Multi-modal class-aware curriculum federated learning fusion for advanced intrusion detection using conditional generative augmentation and real-time neural optimization
摘要
The rapid growth of Internet of Things (IoT) ecosystems has created new challenges for building intelligent and privacy-preserving Intrusion Detection Systems (IDS). Traditional centralized solutions are often limited by latency, data imbalance, and exposure of sensitive information. To address these challenges, this study proposes a novel framework called Class-Aware Curriculum Federated Learning (CACFL), which integrates curriculum learning, class-dependent scheduling, and geometric median aggregation within a federated architecture. The proposed framework combines structured, temporal, and contextual features from multimodal IoT data—such as network traffic, device telemetry, and behavioral logs—to enhance intrusion detection performance. It incorporates conditional data augmentation through a CVAE-GAN model and employs an adaptive optimization strategy using the hybrid Bat–Kestrel–Antlion (BKA) optimizer to dynamically tune learning parameters.

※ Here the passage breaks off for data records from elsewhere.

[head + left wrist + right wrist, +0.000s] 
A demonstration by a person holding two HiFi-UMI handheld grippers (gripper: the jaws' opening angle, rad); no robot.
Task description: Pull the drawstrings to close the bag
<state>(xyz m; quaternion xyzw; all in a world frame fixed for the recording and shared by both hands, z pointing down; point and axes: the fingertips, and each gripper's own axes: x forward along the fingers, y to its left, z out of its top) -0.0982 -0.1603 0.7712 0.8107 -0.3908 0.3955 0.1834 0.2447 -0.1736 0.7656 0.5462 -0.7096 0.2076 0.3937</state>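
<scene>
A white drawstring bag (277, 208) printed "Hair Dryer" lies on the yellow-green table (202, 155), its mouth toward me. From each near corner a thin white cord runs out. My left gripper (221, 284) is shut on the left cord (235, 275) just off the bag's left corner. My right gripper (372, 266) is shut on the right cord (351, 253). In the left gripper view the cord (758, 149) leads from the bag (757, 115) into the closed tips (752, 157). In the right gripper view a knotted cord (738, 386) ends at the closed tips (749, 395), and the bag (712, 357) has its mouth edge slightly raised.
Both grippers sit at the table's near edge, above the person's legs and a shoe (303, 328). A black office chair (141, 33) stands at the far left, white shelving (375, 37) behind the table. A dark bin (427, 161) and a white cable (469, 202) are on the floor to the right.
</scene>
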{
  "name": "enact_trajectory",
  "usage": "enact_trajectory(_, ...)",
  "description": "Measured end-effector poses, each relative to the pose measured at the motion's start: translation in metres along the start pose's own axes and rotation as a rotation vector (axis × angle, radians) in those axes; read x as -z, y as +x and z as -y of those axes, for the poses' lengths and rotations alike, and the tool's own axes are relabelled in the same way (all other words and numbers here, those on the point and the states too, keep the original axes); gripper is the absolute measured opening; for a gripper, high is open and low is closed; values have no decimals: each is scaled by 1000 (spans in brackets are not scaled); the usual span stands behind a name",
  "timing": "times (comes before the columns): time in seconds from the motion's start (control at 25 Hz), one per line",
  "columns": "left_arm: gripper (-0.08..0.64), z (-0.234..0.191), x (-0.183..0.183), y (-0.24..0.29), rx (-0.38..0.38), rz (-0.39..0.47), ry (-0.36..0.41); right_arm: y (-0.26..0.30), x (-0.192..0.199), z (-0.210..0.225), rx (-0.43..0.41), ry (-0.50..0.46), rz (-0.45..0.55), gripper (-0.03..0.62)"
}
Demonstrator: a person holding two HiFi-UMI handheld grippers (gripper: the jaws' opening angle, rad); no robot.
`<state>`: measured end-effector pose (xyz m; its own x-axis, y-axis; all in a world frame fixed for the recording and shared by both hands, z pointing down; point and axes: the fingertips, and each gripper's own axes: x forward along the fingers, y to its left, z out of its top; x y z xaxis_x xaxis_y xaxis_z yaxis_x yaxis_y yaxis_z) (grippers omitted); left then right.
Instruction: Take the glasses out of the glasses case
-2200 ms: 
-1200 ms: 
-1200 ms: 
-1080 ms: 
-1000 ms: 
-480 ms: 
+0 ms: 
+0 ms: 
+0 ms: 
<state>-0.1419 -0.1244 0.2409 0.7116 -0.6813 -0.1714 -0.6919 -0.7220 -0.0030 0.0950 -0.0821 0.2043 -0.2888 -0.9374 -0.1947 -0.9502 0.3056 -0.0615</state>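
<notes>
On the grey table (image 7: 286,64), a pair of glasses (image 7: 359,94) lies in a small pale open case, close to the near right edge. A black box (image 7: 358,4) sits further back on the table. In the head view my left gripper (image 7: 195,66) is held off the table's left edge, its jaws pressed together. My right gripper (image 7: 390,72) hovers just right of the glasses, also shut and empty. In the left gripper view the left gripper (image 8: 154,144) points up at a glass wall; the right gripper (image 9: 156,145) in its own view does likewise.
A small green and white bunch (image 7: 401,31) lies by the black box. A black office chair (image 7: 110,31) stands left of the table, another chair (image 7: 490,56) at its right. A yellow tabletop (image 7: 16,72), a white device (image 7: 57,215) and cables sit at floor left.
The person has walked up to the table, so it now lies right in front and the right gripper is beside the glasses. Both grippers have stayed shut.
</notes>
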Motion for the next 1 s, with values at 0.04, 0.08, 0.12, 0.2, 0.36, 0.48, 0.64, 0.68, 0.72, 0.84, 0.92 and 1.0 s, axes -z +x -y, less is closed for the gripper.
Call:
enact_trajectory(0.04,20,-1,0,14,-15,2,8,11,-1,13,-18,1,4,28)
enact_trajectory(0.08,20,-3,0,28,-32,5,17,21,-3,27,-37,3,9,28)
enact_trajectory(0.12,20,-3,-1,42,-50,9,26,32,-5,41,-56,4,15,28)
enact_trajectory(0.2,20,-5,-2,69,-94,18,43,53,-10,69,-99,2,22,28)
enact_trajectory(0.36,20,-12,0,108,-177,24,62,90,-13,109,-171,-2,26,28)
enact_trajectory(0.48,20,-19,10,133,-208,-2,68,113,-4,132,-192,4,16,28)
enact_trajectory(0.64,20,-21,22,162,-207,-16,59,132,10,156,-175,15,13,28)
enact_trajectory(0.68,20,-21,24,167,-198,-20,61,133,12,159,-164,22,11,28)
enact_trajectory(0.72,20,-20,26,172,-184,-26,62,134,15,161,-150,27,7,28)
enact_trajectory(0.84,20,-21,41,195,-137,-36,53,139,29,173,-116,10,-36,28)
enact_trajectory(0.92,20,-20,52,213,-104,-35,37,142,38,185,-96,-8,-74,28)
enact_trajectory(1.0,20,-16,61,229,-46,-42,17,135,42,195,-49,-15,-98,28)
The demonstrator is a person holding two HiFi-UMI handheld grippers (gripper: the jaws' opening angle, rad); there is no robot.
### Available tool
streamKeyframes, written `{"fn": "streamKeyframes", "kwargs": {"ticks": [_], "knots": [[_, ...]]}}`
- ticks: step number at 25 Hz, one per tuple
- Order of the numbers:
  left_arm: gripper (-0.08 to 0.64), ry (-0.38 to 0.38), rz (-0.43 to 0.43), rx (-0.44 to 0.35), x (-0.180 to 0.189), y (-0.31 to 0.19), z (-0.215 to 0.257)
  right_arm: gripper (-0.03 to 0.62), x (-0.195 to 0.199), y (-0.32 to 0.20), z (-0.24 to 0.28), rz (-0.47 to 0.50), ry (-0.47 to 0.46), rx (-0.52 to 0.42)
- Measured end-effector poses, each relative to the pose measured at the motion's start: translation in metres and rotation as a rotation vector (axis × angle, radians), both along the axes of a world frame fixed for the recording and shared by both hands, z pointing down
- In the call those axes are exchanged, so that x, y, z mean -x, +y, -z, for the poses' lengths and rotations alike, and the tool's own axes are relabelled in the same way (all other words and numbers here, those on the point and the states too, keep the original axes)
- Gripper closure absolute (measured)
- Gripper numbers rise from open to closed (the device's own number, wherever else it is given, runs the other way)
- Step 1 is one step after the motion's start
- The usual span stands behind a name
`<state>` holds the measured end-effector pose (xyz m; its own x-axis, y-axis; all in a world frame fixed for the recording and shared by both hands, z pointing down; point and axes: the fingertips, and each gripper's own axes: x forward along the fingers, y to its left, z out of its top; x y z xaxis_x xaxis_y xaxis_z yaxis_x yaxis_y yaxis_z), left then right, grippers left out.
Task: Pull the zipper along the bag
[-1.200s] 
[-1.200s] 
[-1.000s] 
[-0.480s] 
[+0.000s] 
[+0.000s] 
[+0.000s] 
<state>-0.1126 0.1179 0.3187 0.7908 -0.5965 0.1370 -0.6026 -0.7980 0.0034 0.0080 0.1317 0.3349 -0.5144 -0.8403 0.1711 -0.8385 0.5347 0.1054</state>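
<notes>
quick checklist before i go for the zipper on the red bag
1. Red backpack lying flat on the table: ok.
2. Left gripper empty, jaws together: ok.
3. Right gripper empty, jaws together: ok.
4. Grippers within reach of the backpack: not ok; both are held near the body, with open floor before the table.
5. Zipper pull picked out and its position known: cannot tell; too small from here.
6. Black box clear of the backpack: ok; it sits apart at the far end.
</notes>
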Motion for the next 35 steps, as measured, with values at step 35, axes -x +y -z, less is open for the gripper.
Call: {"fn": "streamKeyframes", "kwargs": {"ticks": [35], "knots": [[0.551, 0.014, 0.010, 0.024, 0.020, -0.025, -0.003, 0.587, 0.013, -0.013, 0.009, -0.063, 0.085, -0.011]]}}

The framework leverages the complementary strengths of XGBoost, 1D-CNN, and Elastic Weight Consolidation (EWC) models for robust and generalizable feature extraction. Experimental validation demonstrates that CACFL achieves improved detection stability, resilience to non-IID data, and enhanced recognition of minority attack patterns. The study concludes that the proposed approach offers a scalable and privacy-conscious foundation for next-generation intrusion detection in large-scale IoT environments.